Furthermore, it’s entirely up to you how much time you wish to spend learning about each book and how much detail you wish to go into. For example, though I’d strongly recommend covering the 22 chapters of the Apocalypse in (at least) 22 sessions of an hour each, I’m happy to accommodate myself to your limitations: if you want to cover the book in an accelerated, overview fashion — in, say, only two sessions — though you’ll miss out on much fascinating information on the book’s cryptic symbolism, I’m happy to oblige.
My fall semester of tutoring via computer videoconferencing has been well underway now for some weeks.
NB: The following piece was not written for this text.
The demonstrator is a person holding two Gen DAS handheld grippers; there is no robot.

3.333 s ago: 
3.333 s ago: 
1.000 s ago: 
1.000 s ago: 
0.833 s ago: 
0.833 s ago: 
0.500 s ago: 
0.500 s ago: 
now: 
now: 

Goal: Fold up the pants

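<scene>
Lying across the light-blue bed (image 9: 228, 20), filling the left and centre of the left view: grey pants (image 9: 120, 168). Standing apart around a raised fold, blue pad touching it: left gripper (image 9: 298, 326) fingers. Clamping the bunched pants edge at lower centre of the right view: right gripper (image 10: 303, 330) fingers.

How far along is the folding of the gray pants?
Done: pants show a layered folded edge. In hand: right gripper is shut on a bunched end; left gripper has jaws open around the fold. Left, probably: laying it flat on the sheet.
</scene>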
I use Skype, Google Hangouts, or whatever other app people want to use — or simply speak by phone for those who prefer, which comes in handy for any family or friends you have who don’t use a computer.
But, though I’m terribly busy (as always), I want to make a special sacrifice this fall and shoehorn into my already stuffed schedule a dozen more students. In fact, I need to, for reasons I’ll explain below.
Among the many subjects I study on a daily basis and teach to others — dogmatic theology, the Church Fathers, the writings of St. Thomas and other great doctors of the church, canon law, philosophy, apologetics, logic, history (Church history, world history, US history), world literature (especially English and American literature), Latin, Greek, Hebrew, French, English grammar and composition, politics and economics — Biblical studies will always be my first and greatest love.
Having studied Sacred Scripture at an intensive level, from the original languages, for over 45 years now, I am utterly convinced that a greater familiarity with the covenantal and symbolic infrastructure of Scripture would not only result in greater numbers of Protestants converting to Catholicism. It would also have meant that far fewer Catholics would have been surprised in these end times by the unprecedented apostasy of our day.
Scripture explicitly warned those who had ears to hear that this apostasy would be triggered by the removal of legitimate successors to the see of Peter and the usurpation of that see by antipopes (2 Thessalonians 2:1-14). This disruption of the papacy, by the way, was previously foretold in Isaiah 22:25, when read in the light of the five preceding verses. Scripture also warned that this apostasy would entail the removal of the true sacrifice of the Mass (Daniel 8:11-13; 11:31) and its replacement by a counterfeit Mass that is an abomination to God (because the objects of adoration are mere non-transubstantiated bread and wine, and not the Eucharistic Body and Blood of Christ) — an abomination that has desecrated and desolated the formerly Catholic altars of the world (Matthew 24:15).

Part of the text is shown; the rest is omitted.